British American Tobacco (NYSE:BTI) is about two years behind Philip Morris International (NYSE:PM) in getting government approval for its heat-not-burn glo brand of electronic cigarette. But BAT may be able to play catch-up since it sued its rival earlier this month for patent infringement.

The tobacco giant says Philip Morris' IQOS holder (which includes a rechargeable and reusable power unit, a disposable tobacco stick, and a charger) violates its patents.

Because British American has sued Philip Morris through the International Trade Commission (ITC) as well as in federal court, it may be able to block Philip Morris from importing the IQOS device into the U.S.

Couple with an IQOS electronic cigarette

An IQOS electronic cigarette. Image source: Philip Morris International.

The future of smoking

With sales of traditional cigarettes in a secular decline, tobacco companies are looking to technology to maintain their profits

Electronic cigarettes that heat an e-liquid to create a vapor have been a popular alternative for smokers looking to quit, but they have come under increasing scrutiny due to use among teenagers, particularly the device from Juul Labs.

Heat-not-burn (HNB) technology is seen as the next generation of smoking alternatives. The devices heat real tobacco leaves to the point they create a vapor, which is seen as much less harmful because it contains significantly fewer toxic chemicals than when the tobacco leaves are burned.

Philip Morris International was the first to gain widespread use of its IQOS device following its launch in Japan in 2014 and the massive adoption by smokers there. The tobacco company ships more IQOS units to Japan than it does actual cigarettes.

While there were conditions specific to Japan that made for such growth -- including the fact that virtually all other types of electronic cigarettes were effectively banned -- Philip Morris has enjoyed strong sales elsewhere it was introduced, though not nearly on the same scale as Japan.

Following the regulatory maze

The U.S. represents a big growth opportunity, though, as it is the largest cigarette market and the IQOS is the only electronic cigarette approved for sale by the Food and Drug Administration.

Philip Morris was the first to submit a Premarket Tobacco Product Application (PMTA) to the agency in 2016, and it took the regulator three years to approve it. British American Tobacco submitted its own PMTA to the FDA only last year, and other manufacturers have until May 20 to submit theirs or face having their products removed from the market, although the FDA is currently seeking a deadline extension from the courts until September. 

The tobacco giants found the application process, which can cost millions of dollars, to be intricate, voluminous, and time-consuming.
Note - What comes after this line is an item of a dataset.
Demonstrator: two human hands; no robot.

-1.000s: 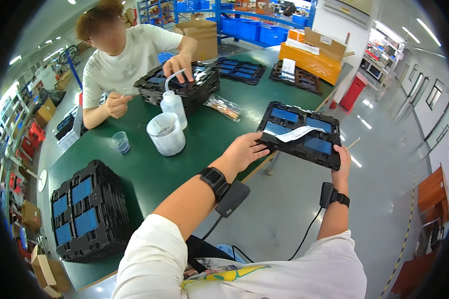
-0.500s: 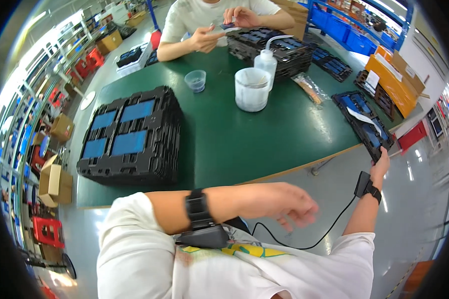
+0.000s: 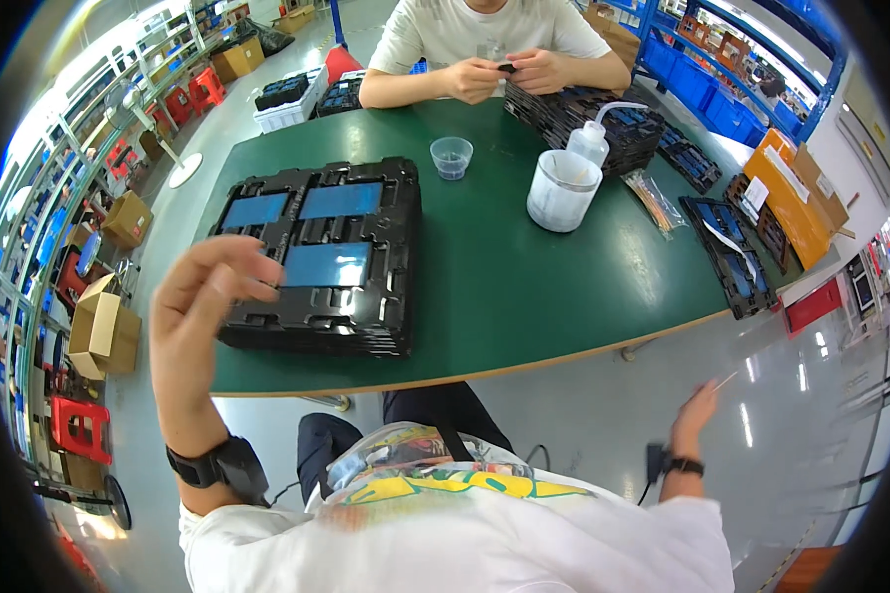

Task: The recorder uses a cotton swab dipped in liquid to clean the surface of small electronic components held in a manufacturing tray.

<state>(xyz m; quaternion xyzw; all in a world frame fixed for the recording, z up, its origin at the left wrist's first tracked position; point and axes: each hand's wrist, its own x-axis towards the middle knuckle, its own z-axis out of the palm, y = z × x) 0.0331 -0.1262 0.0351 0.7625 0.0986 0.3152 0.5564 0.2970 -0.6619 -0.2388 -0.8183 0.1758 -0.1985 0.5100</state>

That suggests that even with an extension, many manufacturers won't be able to comply.

That might mean Philip Morris International and its IQOS could be the only FDA-approved electronic cigarette, HNB or otherwise, on the market. And that certainly gives British American Tobacco incentive to thwart its rival's advance.

Blocking a competitor

Reuters reports British American sued Philip Morris in the U.S. and before the ITC in Germany. It says the IQOS heating blade technology infringes on patents for its glo HNB device, which it plans to introduce in Germany later this year.

British American spokesman Will Hill told Reuters, "If we win, we may be able to get an ITC exclusion order blocking the importation of IQOS into the U.S. by Philip Morris, unless they agree to take a license to our patents."

Philip Morris began selling the IQOS in the U.S. last year under an agreement with Altria (NYSE:MO), which markets and sells the device under its Marlboro brand. It is currently in just two markets, Atlanta and Richmond, Virginia, though it is scheduled to be introduced into the Charlotte, N.C., market this month, eventually rolling out nationally.

Philip Morris previously sued British American Tobacco in Japan, stating the glo e-cig infringed on IQOS patents. That case is still before Japan's courts, and Reuters says the new lawsuit was in response to that one.

Fighting for the future

Philip Morris International shipped 59.7 billion heated tobacco units in 2019, 44% more than the 41.4 billion units it shipped in 2018. It has spent over $7 billion in the past two years creating cigarette alternatives.

British American Tobacco has also spent billions itself designing reduced-risk products, and said in a statement, "Given the significant investment we have made in developing our products, we simply cannot allow competitors to use our patented innovations and technology in their devices without a license."

Yet the real driving force behind these tobacco companies' competing lawsuits may be the billions in potential future revenue, and control of the lucrative U.S. market, which may soon be devoid of competing products.